Cyriopagopus paganus

Scientific classification
- Kingdom: Animalia
- Phylum: Arthropoda
- Subphylum: Chelicerata
- Class: Arachnida
- Order: Araneae
- Infraorder: Mygalomorphae
- Family: Theraphosidae
- Genus: Cyriopagopus
- Species: C. paganus
- Binomial name: Cyriopagopus paganus Simon, 1887

= Cyriopagopus paganus =

- Genus: Cyriopagopus
- Species: paganus
- Authority: Simon, 1887

Species of tarantula

Cyriopagopus paganus is a tarantula which was first described by Eugène Simon in 1887. They can be found in Thailand, Vietnam, and Myanmar. They are burrowers, being found in this area, inside their burrows, waiting for prey.

== Description ==
They have a grayish-black carapace, with grayish-black legs, except for the femur, which is a deep black. The opisthosoma is also a grayish-black color, with a deep black fishbone pattern.
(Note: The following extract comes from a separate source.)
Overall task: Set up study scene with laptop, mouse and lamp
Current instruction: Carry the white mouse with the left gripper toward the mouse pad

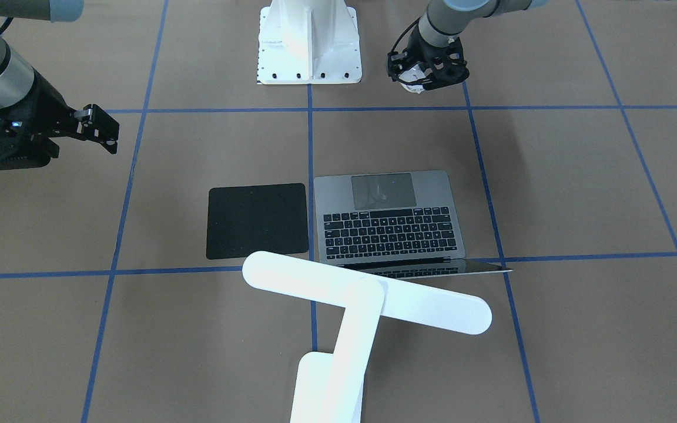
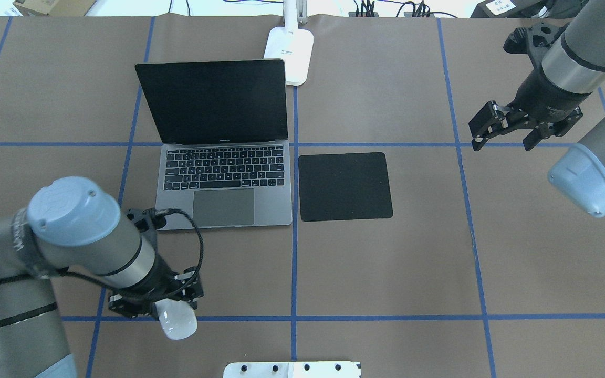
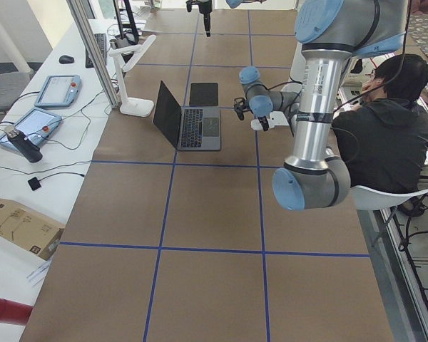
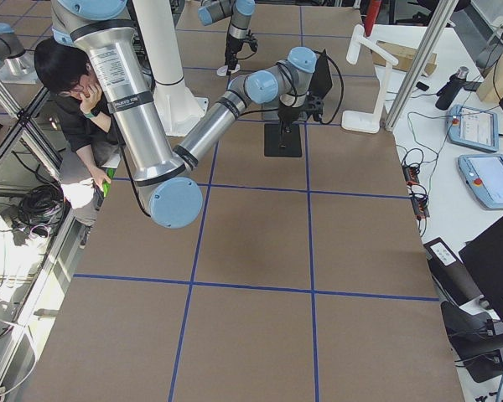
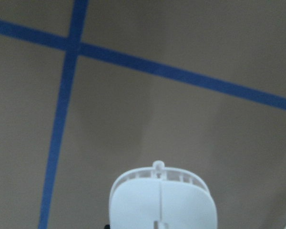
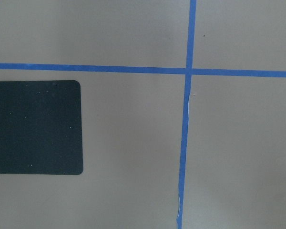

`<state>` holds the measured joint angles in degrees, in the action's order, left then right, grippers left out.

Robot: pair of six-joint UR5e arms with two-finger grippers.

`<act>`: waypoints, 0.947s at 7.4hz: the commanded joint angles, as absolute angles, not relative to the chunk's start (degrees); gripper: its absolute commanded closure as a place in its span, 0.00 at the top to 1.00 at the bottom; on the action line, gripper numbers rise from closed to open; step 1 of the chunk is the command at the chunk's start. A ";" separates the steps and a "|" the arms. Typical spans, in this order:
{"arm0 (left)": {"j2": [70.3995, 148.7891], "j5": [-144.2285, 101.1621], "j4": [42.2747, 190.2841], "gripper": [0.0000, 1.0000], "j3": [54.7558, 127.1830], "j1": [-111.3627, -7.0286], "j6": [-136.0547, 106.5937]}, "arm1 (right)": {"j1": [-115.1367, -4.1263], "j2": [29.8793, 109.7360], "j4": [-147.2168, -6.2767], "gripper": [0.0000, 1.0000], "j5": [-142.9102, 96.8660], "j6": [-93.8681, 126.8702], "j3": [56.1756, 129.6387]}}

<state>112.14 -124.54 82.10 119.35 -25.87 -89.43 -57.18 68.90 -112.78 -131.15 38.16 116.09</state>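
- The mouse (image 2: 178, 322) sits clenched in my left gripper (image 2: 168, 311). Its glossy white shell pokes out below the fingers, near the robot's edge of the table (image 2: 386, 273) and just over a blue tape line (image 2: 386, 317).
- In the left wrist view the mouse fills the bottom centre, with bare brown paper and crossing tape ahead of it. From the soft shadow under it, I judge it is carried clear of the surface.
- The step in hand, as I read it, is carrying the mouse to the black mouse pad (image 2: 344, 186), which lies flat just beside the laptop (image 2: 223, 184) on the robot's right.
- To do this well I would travel across in front of the laptop's near edge. I would stay high enough to clear its corner and keep the cable looped at my wrist off the keys.
- I would lower the mouse flat and centred on the pad, centre line pointing away from the robot, and let go only once it rests. A glossy shell can skid if dropped.
- The laptop stands open, its dark screen towards the robot. The lamp (image 1: 368, 294) stands behind it, its bar head reaching over the screen's top edge.
- My right gripper (image 2: 504, 137) hovers spread and empty, well apart from the pad on its far side, so it should not block the path.
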 commanded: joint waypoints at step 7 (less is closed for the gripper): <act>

It looks somewhat similar to the Cyriopagopus vonwirthi tarantula, except Cyriopagopus paganus is darker, and lacks some of the skeletal coloration. Though Cyriopagopus vonwirthi coloration is also dependent on the locality it was found in, some times either of this species are mislabeled for one another.

== Habitat ==
They are found in the rainforests of Thailand, Vietnam, and Myanmar, originally being found in Dawei. It is found in areas with a tropical monsoon climate, where temperature averages 27°C, and average yearly rainfall is 1400mm. The area is home to plants such as Habropetalum dawei, and the Lotus Flower.

== Behavior ==
They are burrowers, making silk-lined burrow, but they will also make use of any available hide. They are quite defensive tarantulas, if cornered and unable to flee, they will attempt to bite. They are an old world species.